I was interested to know HFW partner Chris Swart's thoughts on the sad passing of Nelson Mandela, given his South African background.  I discovered only recently that Chris studied at Oxford University as a Rhodes scholar [for those of you that may not know, this is considered by many, including Time, Yale and Associated Press, to be "the world's most prestigious scholarship"] "...  and that his family were leading opponents of the apartheid regime [his father was one of the founders. with Helen Suzman, of the Progressive Party] and Chris and his brothers left South Africa in the 1980s in difficult circumstances. As a student leader at the University Natal in 1980 Chris hosted what was then only the second Free Mandela campaign protest meeting in the country, at the very beginning of that campaign with Bishop Tutu and his daughter Zindzi.  Since 1990 Chris has returned to South Africa regularly and currently spends several months a year there.

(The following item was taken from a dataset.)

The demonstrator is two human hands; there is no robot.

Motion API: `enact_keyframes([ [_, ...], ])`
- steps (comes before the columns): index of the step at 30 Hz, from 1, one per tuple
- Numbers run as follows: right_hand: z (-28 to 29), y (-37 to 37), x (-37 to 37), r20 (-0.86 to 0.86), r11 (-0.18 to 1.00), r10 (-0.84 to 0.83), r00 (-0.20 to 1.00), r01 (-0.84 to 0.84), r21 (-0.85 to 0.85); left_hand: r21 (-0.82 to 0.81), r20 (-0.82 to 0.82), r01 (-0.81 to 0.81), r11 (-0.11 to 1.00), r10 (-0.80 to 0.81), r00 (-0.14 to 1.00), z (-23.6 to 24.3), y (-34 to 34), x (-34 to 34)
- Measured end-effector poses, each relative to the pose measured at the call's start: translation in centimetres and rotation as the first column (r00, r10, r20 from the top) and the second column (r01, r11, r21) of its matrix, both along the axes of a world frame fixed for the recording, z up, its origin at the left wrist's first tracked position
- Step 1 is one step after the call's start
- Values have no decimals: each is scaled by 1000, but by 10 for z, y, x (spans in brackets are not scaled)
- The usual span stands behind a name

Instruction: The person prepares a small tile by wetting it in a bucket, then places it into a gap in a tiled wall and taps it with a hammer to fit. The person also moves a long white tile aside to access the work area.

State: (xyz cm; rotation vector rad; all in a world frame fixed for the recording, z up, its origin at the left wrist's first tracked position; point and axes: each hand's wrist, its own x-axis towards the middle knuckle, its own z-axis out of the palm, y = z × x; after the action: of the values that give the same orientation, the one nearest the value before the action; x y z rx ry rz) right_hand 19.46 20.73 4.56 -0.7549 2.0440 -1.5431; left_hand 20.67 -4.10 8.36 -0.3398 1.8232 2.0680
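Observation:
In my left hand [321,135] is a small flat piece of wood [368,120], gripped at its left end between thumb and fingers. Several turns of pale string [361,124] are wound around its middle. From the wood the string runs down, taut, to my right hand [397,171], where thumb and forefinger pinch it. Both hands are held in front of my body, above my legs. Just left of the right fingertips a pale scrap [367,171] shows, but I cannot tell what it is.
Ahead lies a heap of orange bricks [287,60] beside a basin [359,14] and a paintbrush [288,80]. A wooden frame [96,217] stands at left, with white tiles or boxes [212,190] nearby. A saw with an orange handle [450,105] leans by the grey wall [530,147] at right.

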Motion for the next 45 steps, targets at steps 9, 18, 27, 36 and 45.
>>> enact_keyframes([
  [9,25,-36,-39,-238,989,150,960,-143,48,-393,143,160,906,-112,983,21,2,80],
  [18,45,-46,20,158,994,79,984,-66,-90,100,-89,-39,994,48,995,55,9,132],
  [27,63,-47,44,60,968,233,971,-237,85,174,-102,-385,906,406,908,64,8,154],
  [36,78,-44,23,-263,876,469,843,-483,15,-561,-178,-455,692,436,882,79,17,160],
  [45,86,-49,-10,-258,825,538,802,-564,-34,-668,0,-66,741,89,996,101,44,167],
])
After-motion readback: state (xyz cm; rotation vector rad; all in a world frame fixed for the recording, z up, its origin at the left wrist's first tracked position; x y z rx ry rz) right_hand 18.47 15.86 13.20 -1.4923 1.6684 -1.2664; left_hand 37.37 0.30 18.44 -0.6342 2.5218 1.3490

So how does he feel about the death of Mandela? Could he put into words what this exceptional man meant to him and his family and his experience of South Africa?  How does he see the post-Mandela future?
"Growing up in an anti-apartheid family in 60s and 70s Nelson Mandela was mainly a mythical figure, (though I used to listen avidly to accounts from Helen Suzman of brief meetings with him on Robben Island), and we did not expect him to be released in his lifetime.  At the same time he was demonised as a "terrorist" by the apartheid government and this was ingrained in the belief systems of most whites.  What he achieved in directing the negotiated end to apartheid (again much much earlier than expected even in the 80s) ; a peaceful transition to democracy (which seemed impossible for most of the previous three decades); establishment of the rainbow nation upon a foundation of reconciliation, which he embodied, as well as massive economic growth and regeneration, is remarkable beyond description and certainly the beyond even the remotest expectations I or anyone else had prior to his release.  
"Whilst he endured 27 years in prison we are fortunate that he had nearly 25 years to establish his legacy after his release.   My impression is that it is now thoroughly ingrained in South African society; his sad passing has been anticipated and factored in for some time and I do not expect much, if anything to change in South Africa as a result of his death.  Crises will come and go, but the country and its people will endure as they always have. It will remain a stunning, fascinating and dynamic  part of the world."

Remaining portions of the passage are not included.